Hoje vou tentar começar por responder apenas àquilo que penso ser o essencial e primário. Penso que se pode resumir no tema do “Desenvolvimento desportivo” em geral e do basquetebol em particular. Este texto tem apenas a pretensão de carrear algumas notas para debate.

Em primeiro lugar, esta temática tem sido recorrentemente abordada por vários dos autores que escrevem no Planeta Basket. Reporto-me, por exemplo, a toda a série de escritos de San Payo Araújo abordando a organização regional do basquetebol em Portugal, onde inclui várias propostas concretas, muitas delas não consensuais; e a apresentação pelo Nuno Tavares dos modelos do basquetebol Espanhol e Norte-Americano ao nível da sua organização.

Há duas vertentes relacionadas no desenvolvimento desportivo de qualquer país e desporto: a quantidade e a qualidade.

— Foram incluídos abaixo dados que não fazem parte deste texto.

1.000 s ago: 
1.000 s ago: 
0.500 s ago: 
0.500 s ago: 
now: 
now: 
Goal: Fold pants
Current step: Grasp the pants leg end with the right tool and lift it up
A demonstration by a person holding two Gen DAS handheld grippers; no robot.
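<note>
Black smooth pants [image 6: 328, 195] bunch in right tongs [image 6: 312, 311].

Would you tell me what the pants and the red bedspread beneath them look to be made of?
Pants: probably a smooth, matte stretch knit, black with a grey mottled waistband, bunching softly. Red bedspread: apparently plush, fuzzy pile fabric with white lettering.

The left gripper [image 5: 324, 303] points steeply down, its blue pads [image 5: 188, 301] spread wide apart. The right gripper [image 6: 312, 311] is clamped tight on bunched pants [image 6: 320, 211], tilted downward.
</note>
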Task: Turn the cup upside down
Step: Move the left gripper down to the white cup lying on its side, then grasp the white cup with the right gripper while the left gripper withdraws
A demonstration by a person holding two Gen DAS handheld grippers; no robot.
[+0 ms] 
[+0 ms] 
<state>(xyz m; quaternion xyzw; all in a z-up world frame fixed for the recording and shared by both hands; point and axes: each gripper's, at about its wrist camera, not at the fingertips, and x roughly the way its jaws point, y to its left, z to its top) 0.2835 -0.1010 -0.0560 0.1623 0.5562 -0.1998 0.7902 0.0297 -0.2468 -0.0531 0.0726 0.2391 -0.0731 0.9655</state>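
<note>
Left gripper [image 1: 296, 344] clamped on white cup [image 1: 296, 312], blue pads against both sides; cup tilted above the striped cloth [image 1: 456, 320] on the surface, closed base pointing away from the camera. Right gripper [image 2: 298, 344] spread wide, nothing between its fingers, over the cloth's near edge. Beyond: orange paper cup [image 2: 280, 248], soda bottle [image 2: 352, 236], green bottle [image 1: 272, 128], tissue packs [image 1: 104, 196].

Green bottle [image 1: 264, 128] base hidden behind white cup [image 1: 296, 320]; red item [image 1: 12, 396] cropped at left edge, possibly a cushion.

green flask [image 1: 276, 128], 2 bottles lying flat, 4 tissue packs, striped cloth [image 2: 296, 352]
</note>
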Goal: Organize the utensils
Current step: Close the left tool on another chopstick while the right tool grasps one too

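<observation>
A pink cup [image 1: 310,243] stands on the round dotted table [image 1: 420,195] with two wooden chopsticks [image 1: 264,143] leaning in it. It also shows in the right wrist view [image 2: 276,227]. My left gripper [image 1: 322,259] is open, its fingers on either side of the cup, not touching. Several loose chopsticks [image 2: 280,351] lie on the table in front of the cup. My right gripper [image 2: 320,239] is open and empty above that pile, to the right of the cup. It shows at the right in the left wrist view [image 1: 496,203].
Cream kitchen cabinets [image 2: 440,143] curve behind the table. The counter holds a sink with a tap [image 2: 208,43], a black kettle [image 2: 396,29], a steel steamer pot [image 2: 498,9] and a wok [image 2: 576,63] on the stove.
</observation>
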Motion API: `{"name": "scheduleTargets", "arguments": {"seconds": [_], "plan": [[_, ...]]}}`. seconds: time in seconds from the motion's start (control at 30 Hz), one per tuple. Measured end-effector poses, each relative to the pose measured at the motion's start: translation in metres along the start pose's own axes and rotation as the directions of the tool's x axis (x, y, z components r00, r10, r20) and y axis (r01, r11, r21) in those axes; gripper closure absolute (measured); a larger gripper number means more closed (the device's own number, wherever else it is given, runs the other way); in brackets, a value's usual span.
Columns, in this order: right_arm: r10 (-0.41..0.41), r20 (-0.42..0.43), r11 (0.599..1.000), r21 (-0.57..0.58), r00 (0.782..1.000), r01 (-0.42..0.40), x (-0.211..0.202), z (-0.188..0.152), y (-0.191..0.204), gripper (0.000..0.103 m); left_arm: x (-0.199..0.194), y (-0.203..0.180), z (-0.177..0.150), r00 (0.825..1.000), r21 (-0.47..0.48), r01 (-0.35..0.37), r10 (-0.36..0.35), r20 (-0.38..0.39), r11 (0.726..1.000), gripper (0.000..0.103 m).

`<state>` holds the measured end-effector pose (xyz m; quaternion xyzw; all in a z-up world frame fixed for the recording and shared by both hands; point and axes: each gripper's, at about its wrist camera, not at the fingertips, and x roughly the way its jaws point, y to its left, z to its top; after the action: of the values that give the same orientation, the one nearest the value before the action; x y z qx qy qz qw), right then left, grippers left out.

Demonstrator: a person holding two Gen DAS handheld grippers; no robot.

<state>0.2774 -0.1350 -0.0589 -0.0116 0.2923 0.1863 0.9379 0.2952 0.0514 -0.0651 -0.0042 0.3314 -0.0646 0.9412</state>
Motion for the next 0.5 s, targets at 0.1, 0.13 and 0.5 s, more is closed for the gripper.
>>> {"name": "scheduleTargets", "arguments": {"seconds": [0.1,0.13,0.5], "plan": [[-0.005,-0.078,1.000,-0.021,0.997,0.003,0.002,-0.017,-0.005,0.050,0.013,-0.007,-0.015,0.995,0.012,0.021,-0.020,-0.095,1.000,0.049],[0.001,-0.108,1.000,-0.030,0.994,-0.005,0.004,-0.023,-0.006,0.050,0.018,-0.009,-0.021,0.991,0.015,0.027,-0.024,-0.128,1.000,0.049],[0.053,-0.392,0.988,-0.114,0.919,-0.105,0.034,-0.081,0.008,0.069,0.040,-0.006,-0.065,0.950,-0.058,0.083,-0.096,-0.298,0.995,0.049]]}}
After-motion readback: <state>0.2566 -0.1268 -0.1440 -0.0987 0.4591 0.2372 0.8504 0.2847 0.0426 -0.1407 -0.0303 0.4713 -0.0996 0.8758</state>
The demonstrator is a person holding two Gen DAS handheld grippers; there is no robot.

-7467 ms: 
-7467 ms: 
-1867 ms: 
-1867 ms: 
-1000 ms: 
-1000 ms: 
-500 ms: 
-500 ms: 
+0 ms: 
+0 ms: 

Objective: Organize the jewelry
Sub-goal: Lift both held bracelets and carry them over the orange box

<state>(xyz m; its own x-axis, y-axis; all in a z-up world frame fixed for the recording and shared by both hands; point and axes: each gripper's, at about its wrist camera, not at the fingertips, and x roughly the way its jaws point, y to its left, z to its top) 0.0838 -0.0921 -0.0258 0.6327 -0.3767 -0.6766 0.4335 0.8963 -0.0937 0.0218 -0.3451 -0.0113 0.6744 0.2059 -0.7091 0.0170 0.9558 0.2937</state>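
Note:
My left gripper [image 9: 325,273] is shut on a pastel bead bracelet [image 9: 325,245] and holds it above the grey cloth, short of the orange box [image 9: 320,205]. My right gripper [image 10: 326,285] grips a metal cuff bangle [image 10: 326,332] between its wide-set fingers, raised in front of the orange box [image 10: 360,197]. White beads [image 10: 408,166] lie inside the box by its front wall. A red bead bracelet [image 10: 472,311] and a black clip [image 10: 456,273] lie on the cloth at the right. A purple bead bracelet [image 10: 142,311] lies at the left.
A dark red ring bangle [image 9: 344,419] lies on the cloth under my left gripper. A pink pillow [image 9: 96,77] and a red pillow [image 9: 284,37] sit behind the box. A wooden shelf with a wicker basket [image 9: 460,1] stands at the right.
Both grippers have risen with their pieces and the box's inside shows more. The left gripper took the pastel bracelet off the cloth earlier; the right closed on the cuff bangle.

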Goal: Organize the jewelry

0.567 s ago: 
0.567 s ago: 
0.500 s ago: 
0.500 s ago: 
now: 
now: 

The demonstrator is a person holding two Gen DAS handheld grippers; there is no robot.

Quantidade e qualidade de praticantes, de organismos organizadores; de dimensões da prática. Muitos fazem depender a qualidade da quantidade. É a teoria da pirâmide desportiva que segundo creio remonta ao barão Pierre de Coubertin, grande impulsionador do desporto e do renascimento dos Jogos Olímpicos modernos em Atenas, em 1896. De facto o bom-senso leva-nos a dizer que quanto mais praticantes houver, mais probabilidade existe de que no seu seio se revelem talentos. Por outro lado a possibilidade de todos aqueles que queiram e possam praticarem desporto é uma prova de democraticidade e promoção desportiva positiva em si, ao nível da sociedade.

Mas na verdade, alguns políticos com responsabilidade na governação do desporto, pensaram e rapidamente descobriram que se fizessem uma aposta muito mais restrita em certos indivíduos, pré-selecionados, poderiam também obter resultados de elevado nível medidos pela bitola dos títulos. Levaram a cabo acções de deteção de talentos em praticantes de idades precoces e a partir do grupo restrito de selecionados, apostaram neles quase exclusivamente, investindo em estruturas de enquadramento de treino com as melhores condições possíveis. Daí chegaram mesmo à conclusão, cinicamente, na minha opinião, que este era o caminho do “desenvolvimento desportivo.” Dando exempos concretos: não foi verdade que Portugal e outros países conseguiram obter alguns excelentes resultados em algumas modalidades, futebol por exemplo mas não só, sem que houvesse uma verdadeira política de desenvolvimento desportivo generalizado? Por vezes, baseando-se em alguns indivíduos especialmente dotados e com uma grande dedicação ao treino, conduzidos por bons treinadores (ou alguns  experimentalistas que em terra de cegos são visionários ou que estavam dispostos a fazer tudo, mesmo o que nunca deveriam fazer) conseguiu-se produzir campeões. Aconteceu em Portugal, ainda acontece, assim como aconteceu noutros países em que, reconhecidamente não há uma política desportiva digna desse nome.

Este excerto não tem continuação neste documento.